__WORK ITEM__.
Nothing but the lines from the first line of the material below through the line that holds "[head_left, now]" should be set down, exactly and with pictures left out.

__AVAILABLE DATA__.
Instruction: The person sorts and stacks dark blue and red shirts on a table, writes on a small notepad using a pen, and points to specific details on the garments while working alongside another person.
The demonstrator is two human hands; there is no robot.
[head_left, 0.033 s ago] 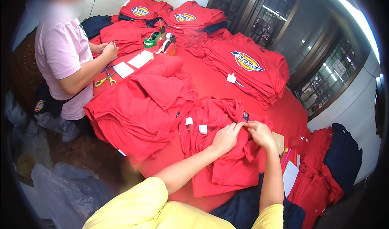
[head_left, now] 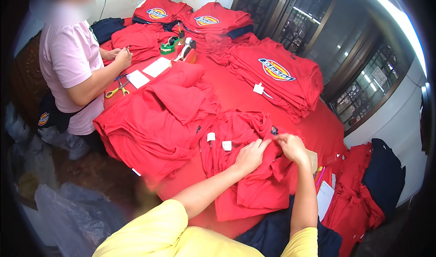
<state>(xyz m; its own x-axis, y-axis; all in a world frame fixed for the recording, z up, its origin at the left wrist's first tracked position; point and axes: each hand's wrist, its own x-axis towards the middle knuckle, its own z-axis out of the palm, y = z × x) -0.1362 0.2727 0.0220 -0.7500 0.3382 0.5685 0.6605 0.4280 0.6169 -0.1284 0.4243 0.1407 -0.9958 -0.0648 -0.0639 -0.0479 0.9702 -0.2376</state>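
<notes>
2 hands on 1 crumpled red shirt (head_left: 247,166) at your edge of the tabletop (head_left: 236,91). Your left hand (head_left: 249,157) lies knuckles up, fingers curled and pinching a fold near the collar; your right hand (head_left: 293,149) meets it from the right, fingertips pinched on the same bunched cloth beside a small dark label (head_left: 274,130). Both forearms come up from the lower edge, elbows bent, right wrist dropped steeply.

Risks: the fold is thin and loose, so it could slip from either pinch if you pull apart too hard. 2 white tags (head_left: 219,141) lie just left of your left hand and could snag or get buried under cloth. The shirt hangs partly over the tabletop edge toward you, so dragging could pull it off. A loose red pile (head_left: 154,116) touches it on the left and could get drawn in.

A person in pink (head_left: 68,70) works far left, near yellow scissors (head_left: 116,91), well apart from you. Folded stacks (head_left: 277,75) sit beyond.
</notes>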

__TASK RESPONSE__.
Instruction: The person sorts and stacks dark blue and red shirts on a table, writes on a small notepad using a pen, and points to specific details on the garments while working alongside another person.
The demonstrator is two human hands; there is no robot.
[head_left, 0.033 s ago] 
[head_left, now] 

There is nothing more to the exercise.